··· INFORMATION SHOWN

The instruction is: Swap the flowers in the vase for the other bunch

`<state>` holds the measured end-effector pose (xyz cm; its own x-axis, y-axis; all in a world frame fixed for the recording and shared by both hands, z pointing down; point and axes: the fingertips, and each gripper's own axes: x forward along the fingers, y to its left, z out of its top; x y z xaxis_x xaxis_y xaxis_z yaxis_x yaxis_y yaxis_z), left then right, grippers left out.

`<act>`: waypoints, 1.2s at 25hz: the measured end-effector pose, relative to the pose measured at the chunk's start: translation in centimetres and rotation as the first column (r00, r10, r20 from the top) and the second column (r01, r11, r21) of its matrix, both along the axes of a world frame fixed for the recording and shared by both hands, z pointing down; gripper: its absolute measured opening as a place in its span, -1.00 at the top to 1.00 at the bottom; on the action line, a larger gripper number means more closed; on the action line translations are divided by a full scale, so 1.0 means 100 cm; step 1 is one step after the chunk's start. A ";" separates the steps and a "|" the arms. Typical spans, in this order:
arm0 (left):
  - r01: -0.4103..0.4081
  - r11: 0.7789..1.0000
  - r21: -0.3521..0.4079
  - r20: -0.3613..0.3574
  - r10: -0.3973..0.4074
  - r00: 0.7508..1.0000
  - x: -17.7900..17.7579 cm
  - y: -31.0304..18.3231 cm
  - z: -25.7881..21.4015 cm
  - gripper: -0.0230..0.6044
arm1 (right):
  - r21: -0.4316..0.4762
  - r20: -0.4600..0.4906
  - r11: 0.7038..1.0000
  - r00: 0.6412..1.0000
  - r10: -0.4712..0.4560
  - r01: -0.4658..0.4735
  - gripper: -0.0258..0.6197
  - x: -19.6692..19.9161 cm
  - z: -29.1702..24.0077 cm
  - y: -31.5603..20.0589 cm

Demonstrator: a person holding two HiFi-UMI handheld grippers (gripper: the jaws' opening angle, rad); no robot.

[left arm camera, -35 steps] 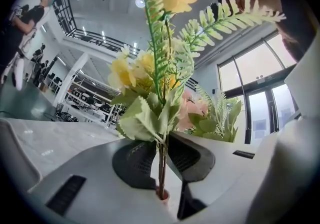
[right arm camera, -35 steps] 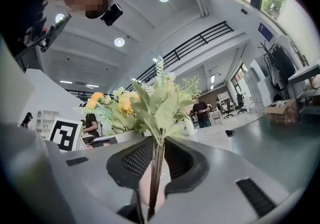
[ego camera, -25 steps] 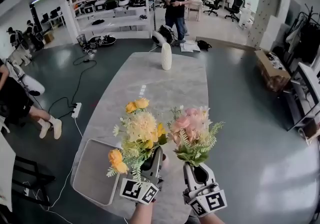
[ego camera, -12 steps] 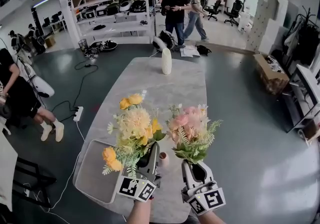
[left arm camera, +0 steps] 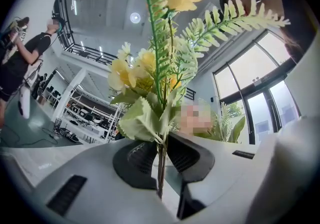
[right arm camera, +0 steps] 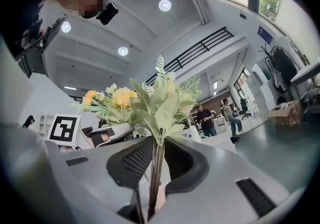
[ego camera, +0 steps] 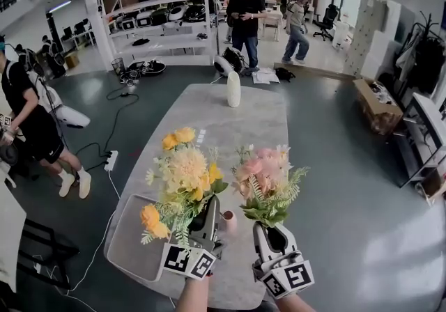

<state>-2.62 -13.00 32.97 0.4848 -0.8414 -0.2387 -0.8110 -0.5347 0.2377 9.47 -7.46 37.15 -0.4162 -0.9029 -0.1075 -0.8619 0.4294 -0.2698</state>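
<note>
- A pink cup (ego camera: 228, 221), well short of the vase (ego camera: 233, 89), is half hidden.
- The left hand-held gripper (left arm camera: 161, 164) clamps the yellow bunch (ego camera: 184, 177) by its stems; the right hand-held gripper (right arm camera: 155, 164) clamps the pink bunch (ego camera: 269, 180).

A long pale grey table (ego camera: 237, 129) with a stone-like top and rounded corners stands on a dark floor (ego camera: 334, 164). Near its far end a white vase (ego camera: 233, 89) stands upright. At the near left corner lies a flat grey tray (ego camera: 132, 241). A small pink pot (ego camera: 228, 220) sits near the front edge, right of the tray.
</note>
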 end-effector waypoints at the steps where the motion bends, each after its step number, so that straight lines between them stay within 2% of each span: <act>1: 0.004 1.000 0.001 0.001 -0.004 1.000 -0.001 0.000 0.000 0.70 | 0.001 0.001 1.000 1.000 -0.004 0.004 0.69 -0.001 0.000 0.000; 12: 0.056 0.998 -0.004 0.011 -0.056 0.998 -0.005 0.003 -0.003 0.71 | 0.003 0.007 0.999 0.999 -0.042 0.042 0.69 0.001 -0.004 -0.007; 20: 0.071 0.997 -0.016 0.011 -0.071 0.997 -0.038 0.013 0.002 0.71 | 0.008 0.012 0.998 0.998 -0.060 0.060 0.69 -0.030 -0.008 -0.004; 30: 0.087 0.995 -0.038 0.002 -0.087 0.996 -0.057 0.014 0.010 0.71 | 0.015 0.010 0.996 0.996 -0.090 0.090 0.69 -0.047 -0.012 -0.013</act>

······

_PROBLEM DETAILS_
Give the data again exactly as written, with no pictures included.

_YOUR RESPONSE_
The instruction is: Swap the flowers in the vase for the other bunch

`<state>` holds the measured end-effector pose (xyz cm; its own x-axis, y-axis; all in a world frame fixed for the recording and shared by both hands, z pointing down; point and axes: the fingertips, and each gripper's own axes: x forward along the fingers, y to its left, z out of its top; x y z xaxis_x xaxis_y xaxis_z yaxis_x yaxis_y yaxis_z), left then right, grippers left out.

`<act>`: waypoints, 1.2s at 25hz: the measured end-effector pose, relative to the pose measured at the chunk's start: translation in centimetres and rotation as the first column (r00, r10, r20 from the top) and the second column (r01, r11, r21) of its matrix, both along the axes of a world frame fixed for the recording and shared by both hands, z pointing down; gripper: its absolute measured opening as a place in its span, -1.00 at the top to 1.00 at the bottom; on the action line, a larger gripper number means more closed; on the action line translations are divided by a full scale, so 1.0 means 100 cm; step 1 is one step after the chunk's start. A ";" separates the steps and a "|" the arms. Typical spans, in this order:
arm0 (left):
  - r01: -0.4103..0.4081
  - r11: 0.7789..1.0000
  - r21: -0.3521..0.4079
  - r20: -0.3613..0.3574
  - r10: -0.3973..0.4074
  - r00: 0.7508..1.0000
  - x: -17.7900..17.7579 cm
  - y: -31.0304..18.3231 cm
  - z: -25.7881..21.4015 cm
  - gripper: -0.0230..0.6044
arm1 (right):
  - r21: -0.4316..0.4762
  - r20: -0.4600..0.4906
  - r11: 0.7038..1.0000
  - r00: 0.6412..1.0000
  - r10: -0.4712..0.4560
  - r01: -0.4658..0.4735
  - gripper: -0.0258..0.6197
  - x: -19.6692..19.9161 cm
  - z: -29.1702..24.0077 cm
  - y: -31.5603..20.0589 cm

Demonstrator: a person holding two HiFi-UMI handheld grippers (gripper: the jaws' opening angle, rad); no robot.

[left arm camera, -35 steps] 
[right arm camera, -35 steps] 
[ego camera, -25 steps] 
[ego camera, -12 steps] 
[left arm camera, +0 steps] 
[right arm camera, +0 steps] 
[ego camera, +0 steps] 

<state>-2.62 -13.00 32.97 0.4848 -0.8414 -0.2387 -0.8110 -0.5347 0.2377 9.47 -7.46 37.15 -0.4162 -0.9029 -0.1075 -0.8619 0.4294 -0.2698</state>
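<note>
- A pink cup (ego camera: 228, 221), well short of the vase (ego camera: 233, 89), is half hidden.
- The left hand-held gripper (left arm camera: 161, 164) clamps the yellow bunch (ego camera: 184, 177) by its stems; the right hand-held gripper (right arm camera: 155, 164) clamps the pink bunch (ego camera: 269, 180).

A long pale grey table (ego camera: 237, 129) with a stone-like top and rounded corners stands on a dark floor (ego camera: 334, 164). Near its far end a white vase (ego camera: 233, 89) stands upright. At the near left corner lies a flat grey tray (ego camera: 132, 241). A small pink pot (ego camera: 228, 220) sits near the front edge, right of the tray.
</note>
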 end-effector waypoints at the steps where the motion bends, each after its step number, so that straight lines between them stay within 2% of each span: <act>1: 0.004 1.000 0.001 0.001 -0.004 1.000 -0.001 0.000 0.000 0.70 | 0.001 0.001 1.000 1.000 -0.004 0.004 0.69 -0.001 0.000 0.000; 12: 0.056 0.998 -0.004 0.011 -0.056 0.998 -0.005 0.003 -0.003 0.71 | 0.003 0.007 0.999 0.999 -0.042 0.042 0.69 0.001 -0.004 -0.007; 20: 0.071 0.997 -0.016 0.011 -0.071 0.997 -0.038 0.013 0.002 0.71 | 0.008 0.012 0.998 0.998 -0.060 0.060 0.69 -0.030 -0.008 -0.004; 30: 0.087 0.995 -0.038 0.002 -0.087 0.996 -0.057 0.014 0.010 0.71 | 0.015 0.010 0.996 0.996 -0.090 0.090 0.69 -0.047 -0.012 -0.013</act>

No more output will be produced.